Penso que já antes o tínhamos afirmado, mas nunca é demais repeti-lo, para que não restem dúvidas: o génio (ainda) pouco reconhecido de Dean Blunt já não se circunscreve ao universo "electrónico", nem mesmo se detém no conceito vasto de "música urbana". A mutabilidade inconformista já se pressentia nos tempos do projecto Hype Williams, dividido com Inga Copeland, caracterizado por uma electrónica leftfield difícil de arrumar em qualquer subespécie. Apesar disso, talvez nada nos tivesse preparado para The Redeemer, o fabuloso álbum de catarse em nome próprio do ano passado, e para sua abordagem avant-soul narcótica que recuperava os últimos resquícios da colaboração com Copeland. Neste, e no complementar Stone Island, concebido numa única noite passada em Moscovo e distribuído gratuitamente on-line, despontava nova companhia feminina.

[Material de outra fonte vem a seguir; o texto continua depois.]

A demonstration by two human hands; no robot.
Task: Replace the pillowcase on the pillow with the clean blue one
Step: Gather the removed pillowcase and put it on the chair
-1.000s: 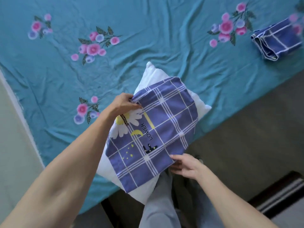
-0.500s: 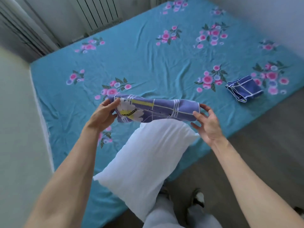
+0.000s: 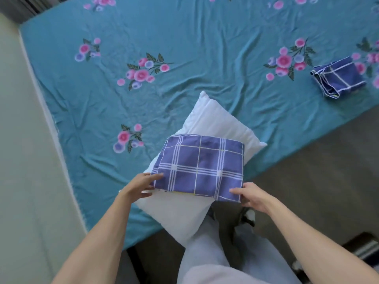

De sua graça Joanne Robertson, a moça assume papel de grande destaque no novíssimo Black Metal, disco que concretiza a redenção que o antecessor apenas prometia. Antes de partirmos para a dissecação desta nova mutação estilística de Dean Blunt, convém tentar compreender os porquês de tão insólito título. Bem, mesmo que com a difusão de conceitos do artista em causa nada possa ser dado como garantido, uma atenção ao conteúdo de Black Metal poderá justificar a escolha como uma tentativa de Blunt se tentar libertar da compartimentação da sua música baseada em critérios de coloração da pele. O sucesso desta tentativa pode ser aferida na primeira parte do disco, uma meia dúzia de temas num registo indie-art-pop, nos quais a guitarra de Joanne Robertson tem presença tão ou mais considerável que a sua voz, esta cristalina e em contraste com o crooning do "mestre". A escolha de samples de Big Star e The Pastels num par de faixas diz muito das "sensibilidades brancas" presentes. Ambos os temas ("LUSH" e "100", respectivamente) têm ainda a particularidade de derrubar barreiras entre a pilhagem ostensiva e a criação de algo novo, matéria em que Dean Blunt tem dado lições. Com a separação por conta do longo e cinemático "FOREVER", entramos na segunda metade do álbum e aqui talvez tenhamos de justificar o negrume com o incremento da tensão latente, ou não fosse este um trabalho de alguém que já nos habituou a uma certa bipolaridade, estética e lírica. Neste segmento final de Black Metal, substancialmente menos orgânico, a esquizofrenia é um dado adquirido, com a sucessão de temas avulsos que tanto podem tanger o hip-hop como o ambientalismo nocturno, ou até não passarem de devaneios abstractos. Ultrapassado o ligeiro desnorte das primeiras audições, e unidas as pontas, Black Metal revela-se mais um fascinante produto da constante inquietação dos nossos dias, não muito diferente daquela dos tempos de um tal tricky kid há quase duas décadas.